AIM OF THE EXERCISE:
Every line in the data must be transcribed exactly.

══ PROVIDED DATA ══

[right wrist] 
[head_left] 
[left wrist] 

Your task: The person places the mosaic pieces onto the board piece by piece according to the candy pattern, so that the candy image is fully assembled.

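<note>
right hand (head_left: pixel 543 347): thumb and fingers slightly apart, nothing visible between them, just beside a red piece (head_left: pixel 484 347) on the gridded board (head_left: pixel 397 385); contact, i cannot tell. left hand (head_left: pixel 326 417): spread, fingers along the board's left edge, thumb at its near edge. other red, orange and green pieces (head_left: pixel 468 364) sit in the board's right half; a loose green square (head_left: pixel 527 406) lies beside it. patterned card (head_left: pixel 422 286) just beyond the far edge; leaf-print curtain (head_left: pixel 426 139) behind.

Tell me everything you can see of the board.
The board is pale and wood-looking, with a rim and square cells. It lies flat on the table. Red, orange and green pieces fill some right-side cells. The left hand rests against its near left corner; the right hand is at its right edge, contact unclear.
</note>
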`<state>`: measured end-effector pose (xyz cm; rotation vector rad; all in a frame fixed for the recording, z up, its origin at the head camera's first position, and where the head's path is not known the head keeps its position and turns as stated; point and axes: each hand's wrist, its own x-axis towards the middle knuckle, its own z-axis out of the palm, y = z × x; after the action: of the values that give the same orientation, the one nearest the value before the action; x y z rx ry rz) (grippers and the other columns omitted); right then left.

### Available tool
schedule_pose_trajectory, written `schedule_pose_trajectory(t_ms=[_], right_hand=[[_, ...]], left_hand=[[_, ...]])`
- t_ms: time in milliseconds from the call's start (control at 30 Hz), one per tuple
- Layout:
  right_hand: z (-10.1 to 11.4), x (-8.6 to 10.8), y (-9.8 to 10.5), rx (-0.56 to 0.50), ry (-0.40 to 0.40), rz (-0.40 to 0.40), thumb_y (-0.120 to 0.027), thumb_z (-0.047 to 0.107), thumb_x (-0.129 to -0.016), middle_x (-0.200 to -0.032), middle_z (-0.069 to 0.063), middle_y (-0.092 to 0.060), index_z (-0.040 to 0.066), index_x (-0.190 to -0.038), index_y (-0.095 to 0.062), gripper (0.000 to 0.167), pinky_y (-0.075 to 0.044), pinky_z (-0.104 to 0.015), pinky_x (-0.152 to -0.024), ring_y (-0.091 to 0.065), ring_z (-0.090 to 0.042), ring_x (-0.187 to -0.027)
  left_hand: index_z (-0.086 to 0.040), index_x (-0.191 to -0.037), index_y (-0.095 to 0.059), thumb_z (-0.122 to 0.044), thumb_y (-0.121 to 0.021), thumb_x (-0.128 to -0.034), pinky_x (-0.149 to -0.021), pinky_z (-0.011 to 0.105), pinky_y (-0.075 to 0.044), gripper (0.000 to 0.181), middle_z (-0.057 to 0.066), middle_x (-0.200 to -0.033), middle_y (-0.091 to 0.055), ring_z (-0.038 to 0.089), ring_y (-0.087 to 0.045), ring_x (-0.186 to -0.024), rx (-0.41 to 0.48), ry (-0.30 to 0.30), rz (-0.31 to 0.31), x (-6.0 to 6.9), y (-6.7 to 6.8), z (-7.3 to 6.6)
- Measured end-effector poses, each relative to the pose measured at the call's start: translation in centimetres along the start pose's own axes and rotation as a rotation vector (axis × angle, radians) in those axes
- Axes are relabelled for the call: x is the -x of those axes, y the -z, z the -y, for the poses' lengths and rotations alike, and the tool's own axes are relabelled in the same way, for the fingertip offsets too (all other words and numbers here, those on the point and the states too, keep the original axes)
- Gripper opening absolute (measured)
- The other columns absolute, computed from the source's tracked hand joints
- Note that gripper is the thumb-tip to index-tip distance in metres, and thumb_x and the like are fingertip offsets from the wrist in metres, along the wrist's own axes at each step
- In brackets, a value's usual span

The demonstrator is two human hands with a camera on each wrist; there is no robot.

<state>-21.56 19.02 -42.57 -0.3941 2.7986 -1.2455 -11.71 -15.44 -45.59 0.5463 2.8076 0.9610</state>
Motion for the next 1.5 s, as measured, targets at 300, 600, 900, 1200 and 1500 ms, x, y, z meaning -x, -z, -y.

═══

THE COMPLETED TASK:
[right wrist] 
[head_left] 
[left wrist] 

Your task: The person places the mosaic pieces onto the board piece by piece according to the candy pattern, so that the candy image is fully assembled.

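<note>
right hand (head_left: pixel 543 347): thumb and fingers slightly apart, nothing visible between them, just beside a red piece (head_left: pixel 484 347) on the gridded board (head_left: pixel 397 385); contact, i cannot tell. left hand (head_left: pixel 326 417): spread, fingers along the board's left edge, thumb at its near edge. other red, orange and green pieces (head_left: pixel 468 364) sit in the board's right half; a loose green square (head_left: pixel 527 406) lies beside it. patterned card (head_left: pixel 422 286) just beyond the far edge; leaf-print curtain (head_left: pixel 426 139) behind.

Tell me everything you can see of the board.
The board is pale and wood-looking, with a rim and square cells. It lies flat on the table. Red, orange and green pieces fill some right-side cells. The left hand rests against its near left corner; the right hand is at its right edge, contact unclear.
</note>
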`<state>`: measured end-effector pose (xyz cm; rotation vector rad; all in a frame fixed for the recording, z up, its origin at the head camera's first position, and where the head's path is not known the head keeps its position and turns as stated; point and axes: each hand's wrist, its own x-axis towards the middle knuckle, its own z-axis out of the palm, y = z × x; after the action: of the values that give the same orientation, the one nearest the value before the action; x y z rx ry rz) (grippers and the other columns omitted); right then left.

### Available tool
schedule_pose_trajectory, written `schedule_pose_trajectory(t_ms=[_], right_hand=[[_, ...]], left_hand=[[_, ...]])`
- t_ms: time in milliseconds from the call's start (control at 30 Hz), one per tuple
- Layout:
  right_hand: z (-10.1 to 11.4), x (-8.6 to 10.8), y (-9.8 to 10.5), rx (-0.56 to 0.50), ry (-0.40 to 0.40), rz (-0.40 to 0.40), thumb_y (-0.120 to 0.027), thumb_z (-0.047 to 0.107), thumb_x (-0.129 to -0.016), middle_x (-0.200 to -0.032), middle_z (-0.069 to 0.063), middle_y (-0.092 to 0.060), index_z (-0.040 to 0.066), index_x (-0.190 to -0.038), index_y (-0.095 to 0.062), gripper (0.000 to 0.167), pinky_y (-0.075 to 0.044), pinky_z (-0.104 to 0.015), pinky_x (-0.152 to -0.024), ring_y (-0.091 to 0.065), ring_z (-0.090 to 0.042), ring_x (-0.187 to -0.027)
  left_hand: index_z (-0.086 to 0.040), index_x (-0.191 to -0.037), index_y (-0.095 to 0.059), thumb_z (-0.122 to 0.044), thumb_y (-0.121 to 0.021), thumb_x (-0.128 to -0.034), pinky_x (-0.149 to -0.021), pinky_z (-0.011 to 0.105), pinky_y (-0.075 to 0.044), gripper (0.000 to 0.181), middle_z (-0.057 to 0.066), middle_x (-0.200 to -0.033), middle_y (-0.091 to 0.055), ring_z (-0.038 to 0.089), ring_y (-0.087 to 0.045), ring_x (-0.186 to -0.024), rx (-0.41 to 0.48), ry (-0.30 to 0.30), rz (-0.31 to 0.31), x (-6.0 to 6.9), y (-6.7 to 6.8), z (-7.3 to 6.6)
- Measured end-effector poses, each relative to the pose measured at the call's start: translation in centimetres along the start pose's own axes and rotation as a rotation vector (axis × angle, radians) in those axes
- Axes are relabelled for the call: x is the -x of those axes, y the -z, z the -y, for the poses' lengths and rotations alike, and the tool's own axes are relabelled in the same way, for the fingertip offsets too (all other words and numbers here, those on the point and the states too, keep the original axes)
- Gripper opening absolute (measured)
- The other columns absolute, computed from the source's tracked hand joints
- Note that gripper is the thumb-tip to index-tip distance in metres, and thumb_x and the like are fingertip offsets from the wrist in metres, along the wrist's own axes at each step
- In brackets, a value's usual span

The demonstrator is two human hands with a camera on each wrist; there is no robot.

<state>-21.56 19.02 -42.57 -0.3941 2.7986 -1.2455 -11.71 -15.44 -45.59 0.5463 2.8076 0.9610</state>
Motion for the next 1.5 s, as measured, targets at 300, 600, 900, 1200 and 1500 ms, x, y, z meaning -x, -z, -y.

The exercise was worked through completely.